Neil wrote:
What grates me most in fanfic dialogue is the way many writers try to capture the exact phrasing of lines with lots of superfluous italics and'...'s (forgotten the technical term for them), together with a liberal peppering of adverbs.
Curiously enough my non-B7 fan (and non-writer) other half made precisely the same criticism this evening on perusal of some of the TTBA proofs. We came to the conclusion that some of the problem might be that many fanfic writers spend a lot of time on the internet and so develop text-based ways of conveying emotion, including italics, ellipsis and emoticons, which they then find tricky to disgard when writing fiction.
Tavia
In message 01C0931E.3F958780.tavia@btinternet.com, Tavia Chalcraft tavia@btinternet.com writes
Curiously enough my non-B7 fan (and non-writer) other half made precisely the same criticism this evening on perusal of some of the TTBA proofs. We came to the conclusion that some of the problem might be that many fanfic writers spend a lot of time on the internet and so develop text-based ways of conveying emotion, including italics, ellipsis and emoticons, which they then find tricky to disgard when writing fiction.
This is certainly true for me, although it spills over more into non-net equivalents of mailing lists (letters, notes, etc) than fiction writing.
At 04:59 AM 2/10/01 +0000, Tavia Chalcraft wrote:
...We came to the conclusion that some of the problem might be that many fanfic writers spend a lot of time on the internet and so develop text-based ways of conveying emotion, including italics, ellipsis and emoticons, which they then find tricky to disgard when writing fiction.
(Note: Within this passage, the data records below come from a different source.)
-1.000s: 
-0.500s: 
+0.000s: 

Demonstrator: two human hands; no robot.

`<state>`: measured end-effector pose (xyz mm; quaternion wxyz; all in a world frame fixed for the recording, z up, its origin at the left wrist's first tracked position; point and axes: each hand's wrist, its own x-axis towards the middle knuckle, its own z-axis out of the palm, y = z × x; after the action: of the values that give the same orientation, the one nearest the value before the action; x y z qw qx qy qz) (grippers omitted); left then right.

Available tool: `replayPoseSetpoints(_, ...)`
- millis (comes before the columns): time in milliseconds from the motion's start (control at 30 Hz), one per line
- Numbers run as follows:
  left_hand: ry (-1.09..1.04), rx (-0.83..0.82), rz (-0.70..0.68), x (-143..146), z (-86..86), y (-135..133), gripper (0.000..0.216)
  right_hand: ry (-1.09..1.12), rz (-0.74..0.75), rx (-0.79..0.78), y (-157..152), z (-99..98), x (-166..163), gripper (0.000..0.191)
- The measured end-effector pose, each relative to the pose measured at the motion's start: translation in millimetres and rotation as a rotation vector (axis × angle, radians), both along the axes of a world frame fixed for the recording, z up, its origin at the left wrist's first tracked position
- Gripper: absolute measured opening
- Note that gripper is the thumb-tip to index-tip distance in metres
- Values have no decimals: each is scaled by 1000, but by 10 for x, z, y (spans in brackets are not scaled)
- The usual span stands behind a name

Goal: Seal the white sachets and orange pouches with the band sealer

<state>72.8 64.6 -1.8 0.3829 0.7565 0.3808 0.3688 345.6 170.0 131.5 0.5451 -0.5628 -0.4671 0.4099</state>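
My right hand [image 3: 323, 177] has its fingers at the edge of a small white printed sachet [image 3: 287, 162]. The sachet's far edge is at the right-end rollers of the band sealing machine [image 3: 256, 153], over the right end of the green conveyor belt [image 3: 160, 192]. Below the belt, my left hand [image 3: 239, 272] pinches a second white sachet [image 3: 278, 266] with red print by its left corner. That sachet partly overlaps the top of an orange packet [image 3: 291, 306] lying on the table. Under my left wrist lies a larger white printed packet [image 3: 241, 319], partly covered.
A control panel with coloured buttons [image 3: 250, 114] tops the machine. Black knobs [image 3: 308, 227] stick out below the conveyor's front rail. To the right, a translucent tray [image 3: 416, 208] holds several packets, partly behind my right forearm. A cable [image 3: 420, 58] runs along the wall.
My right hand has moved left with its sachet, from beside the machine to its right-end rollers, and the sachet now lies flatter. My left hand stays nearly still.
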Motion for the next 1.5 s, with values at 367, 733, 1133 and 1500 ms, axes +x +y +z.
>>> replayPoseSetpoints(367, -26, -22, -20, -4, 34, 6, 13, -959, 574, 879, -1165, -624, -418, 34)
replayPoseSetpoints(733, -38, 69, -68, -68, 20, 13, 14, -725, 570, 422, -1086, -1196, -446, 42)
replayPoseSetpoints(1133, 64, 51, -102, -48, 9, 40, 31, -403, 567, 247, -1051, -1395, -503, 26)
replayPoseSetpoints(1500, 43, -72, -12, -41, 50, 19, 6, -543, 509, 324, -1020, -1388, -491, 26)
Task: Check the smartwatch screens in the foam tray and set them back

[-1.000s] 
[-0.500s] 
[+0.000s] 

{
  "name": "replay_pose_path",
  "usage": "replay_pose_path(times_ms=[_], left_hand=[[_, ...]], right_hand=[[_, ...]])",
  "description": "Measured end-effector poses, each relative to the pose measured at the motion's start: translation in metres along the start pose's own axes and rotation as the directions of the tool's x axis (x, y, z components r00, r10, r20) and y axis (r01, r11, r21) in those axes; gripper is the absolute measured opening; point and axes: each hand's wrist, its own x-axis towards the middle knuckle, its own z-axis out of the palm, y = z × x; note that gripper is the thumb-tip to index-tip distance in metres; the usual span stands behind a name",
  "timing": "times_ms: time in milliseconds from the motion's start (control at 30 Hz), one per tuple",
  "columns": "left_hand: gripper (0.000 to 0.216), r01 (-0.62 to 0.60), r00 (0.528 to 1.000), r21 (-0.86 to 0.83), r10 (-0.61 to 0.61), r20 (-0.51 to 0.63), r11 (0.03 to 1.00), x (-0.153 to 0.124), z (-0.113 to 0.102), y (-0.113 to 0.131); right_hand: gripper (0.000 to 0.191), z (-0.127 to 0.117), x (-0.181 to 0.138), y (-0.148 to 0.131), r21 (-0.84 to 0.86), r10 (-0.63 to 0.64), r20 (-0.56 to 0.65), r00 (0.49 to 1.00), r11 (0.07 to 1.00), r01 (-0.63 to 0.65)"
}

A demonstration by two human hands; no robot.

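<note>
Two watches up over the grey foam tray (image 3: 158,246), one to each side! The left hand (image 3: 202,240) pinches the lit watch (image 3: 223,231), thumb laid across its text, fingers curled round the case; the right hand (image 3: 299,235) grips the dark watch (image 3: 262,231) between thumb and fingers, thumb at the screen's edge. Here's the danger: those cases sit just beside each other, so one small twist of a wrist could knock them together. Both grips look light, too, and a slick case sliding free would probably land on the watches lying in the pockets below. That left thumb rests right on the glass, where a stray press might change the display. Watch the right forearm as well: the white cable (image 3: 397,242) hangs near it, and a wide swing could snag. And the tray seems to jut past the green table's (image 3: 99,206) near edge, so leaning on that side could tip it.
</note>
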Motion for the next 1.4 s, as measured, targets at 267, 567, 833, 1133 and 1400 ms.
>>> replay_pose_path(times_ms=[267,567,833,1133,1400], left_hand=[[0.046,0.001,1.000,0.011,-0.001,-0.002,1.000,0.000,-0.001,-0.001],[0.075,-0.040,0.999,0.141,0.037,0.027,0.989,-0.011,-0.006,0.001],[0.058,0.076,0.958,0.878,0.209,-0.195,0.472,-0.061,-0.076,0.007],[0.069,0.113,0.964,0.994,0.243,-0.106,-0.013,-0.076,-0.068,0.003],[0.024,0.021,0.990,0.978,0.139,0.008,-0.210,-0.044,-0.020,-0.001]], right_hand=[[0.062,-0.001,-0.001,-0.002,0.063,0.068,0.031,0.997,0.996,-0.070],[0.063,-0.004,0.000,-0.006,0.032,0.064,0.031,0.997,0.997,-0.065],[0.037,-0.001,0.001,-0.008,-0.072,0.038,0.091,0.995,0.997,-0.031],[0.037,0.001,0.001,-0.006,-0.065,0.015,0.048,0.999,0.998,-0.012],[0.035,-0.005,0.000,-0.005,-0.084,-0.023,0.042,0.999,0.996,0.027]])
I'm thinking maybe italics and ellipses might be particularly prevalent in the case of B7 fan-fictional dialogue because people unconsciously try and convey the rather theatrical way that the characters (and Avon particularly I think) tend to talk (whereas, for instance, in X-Files fan-fiction you'd probably get relatively few italics, but frequent overuse of the phrase "muttered flatly").
I find it hard to imagine how one would use emoticons in dialogue, though. "Vila, you're an idiot, colon hyphen right round bracket," Avon said.
(And, by the by, were any of said proofs connected to any paranoid types whose pseudonyms mean "trashy Victorian literature"?)
--Penny "Dave" Dreadful -- "It's still me, Mulder."
From: Tavia Chalcraft tavia@btinternet.com
Curiously enough my non-B7 fan (and non-writer) other half made precisely the same criticism this evening on perusal of some of the TTBA proofs. We came to the conclusion that some of the problem might be that many fanfic writers spend a lot of time on the internet and so develop text-based ways of conveying emotion, including italics, ellipsis and emoticons, which
they
then find tricky to disgard when writing fiction.
It might be a contributory factor, but this style of writing seems to stretch way back into the dawn of fanfic history (well, early Horizon zines anyway), certainly way before internet use was commonplace (which has only happened over the past five years or so). I think Betty's explanation is closer to the truth - an attempt to recreate the tone of the series, and especially the characters, as exactly as possible. What someone recently described as 'reprographic mode'.
I've got some ideas as to why people might handle characterisation in that way but my bike's got a puncture.
Neil
Tavia said:
We came to the conclusion that some of the problem [of ellipsis-
filled fanfic dialogue] might be that many fanfic
writers spend a lot of time on the internet and so develop text-based ways of conveying emotion, including italics, ellipsis and emoticons, which
they
then find tricky to disgard when writing fiction.
I think it also stems from fanfic's origin in a television show--if I could, I really would post B7 movies, but fanfic is all I can manage. If you can't have a film clip or sound file, the least you can do is indicate line readings.